EXCERPTED RECORDS
▬▬▬

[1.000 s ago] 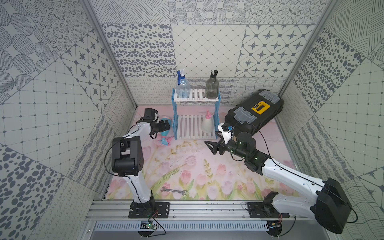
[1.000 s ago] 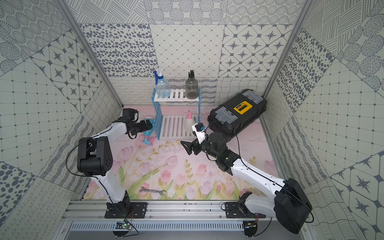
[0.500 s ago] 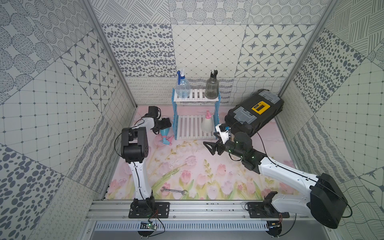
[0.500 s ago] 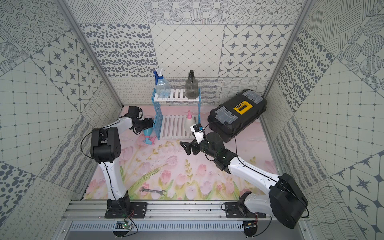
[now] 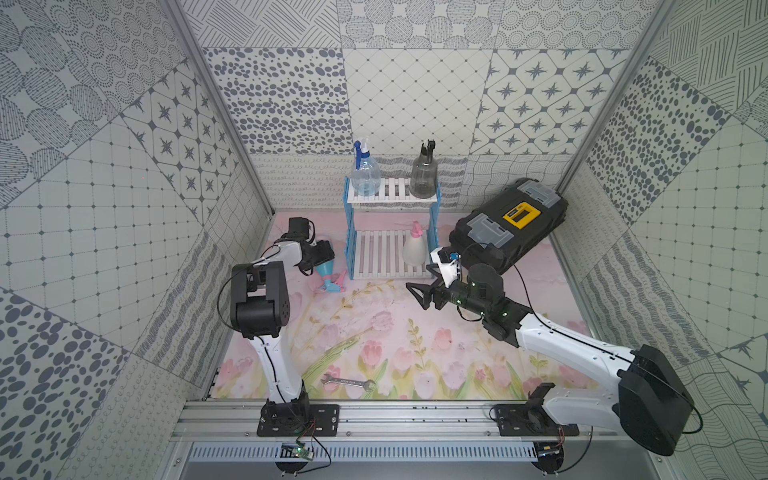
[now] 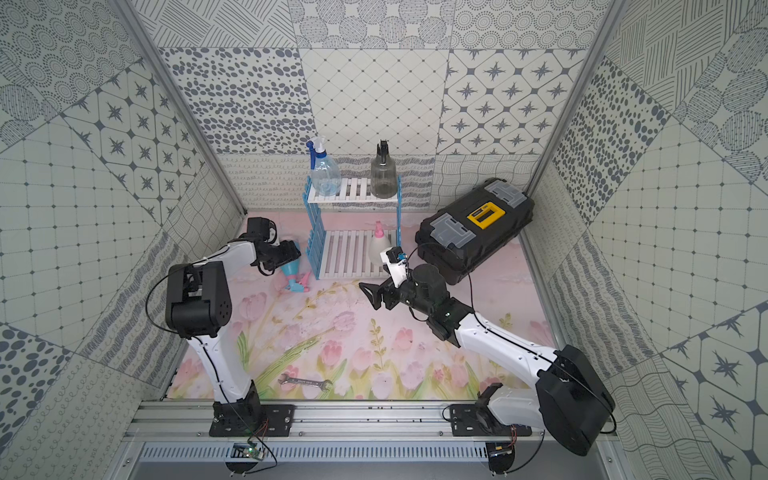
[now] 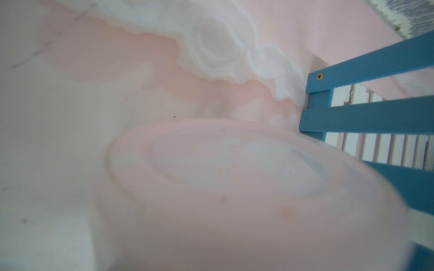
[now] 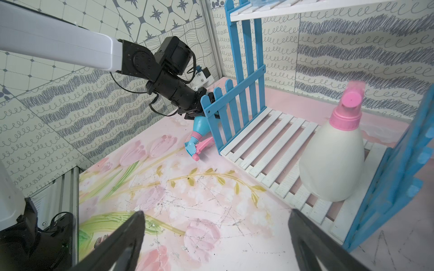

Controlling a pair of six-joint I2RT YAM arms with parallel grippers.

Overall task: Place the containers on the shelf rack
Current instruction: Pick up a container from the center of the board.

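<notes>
Right wrist view: the left gripper sat at the base of the light-blue bottle, which lay on its side just beside the shelf rack. A picket panel hid the jaws, so their grip could not be told. The right gripper hung wide open, empty, in front of the rack. Picking up this bottle seemed the step in hand; next it needed a firm grip, a lift, and standing upright on a shelf.

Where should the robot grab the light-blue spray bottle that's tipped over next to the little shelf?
Probably its fat round body, not the thin neck where the pink trigger sticks out. The light-blue bottle is tipped over, trigger end on the mat, close beside the shelf rack side panel. Coming from its bottom end, where the left gripper is, looks best.
</notes>
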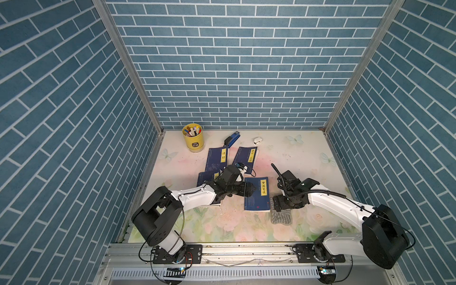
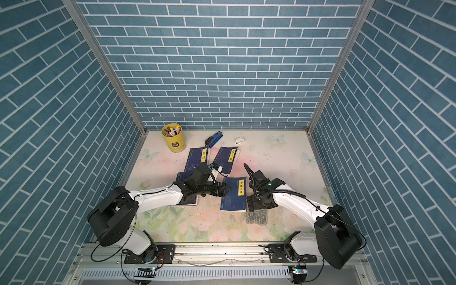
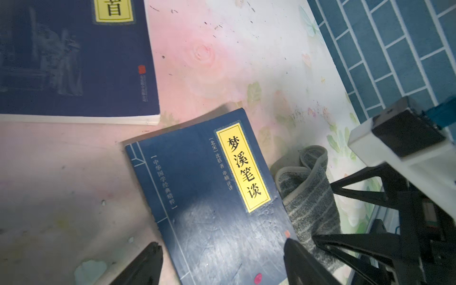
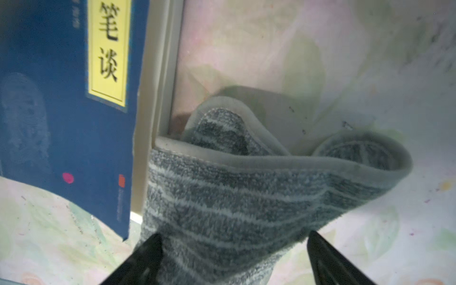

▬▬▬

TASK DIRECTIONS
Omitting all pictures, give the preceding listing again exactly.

ANSWER TO THE EXERCISE
[1.000 s ago] 
[1.000 s ago] 
[0.500 s ago] 
[0.500 s ago] 
[now] 
[now] 
[now] 
[now] 

Controlling a pair of six-joint I2RT YAM arms with parallel grippers.

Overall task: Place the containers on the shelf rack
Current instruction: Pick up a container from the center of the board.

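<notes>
Right wrist view: the left gripper sat at the base of the light-blue bottle, which lay on its side just beside the shelf rack. A picket panel hid the jaws, so their grip could not be told. The right gripper hung wide open, empty, in front of the rack. Picking up this bottle seemed the step in hand; next it needed a firm grip, a lift, and standing upright on a shelf.

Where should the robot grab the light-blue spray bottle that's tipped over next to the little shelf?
Probably its fat round body, not the thin neck where the pink trigger sticks out. The light-blue bottle is tipped over, trigger end on the mat, close beside the shelf rack side panel. Coming from its bottom end, where the left gripper is, looks best.
</notes>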

Work on this exercise is complete.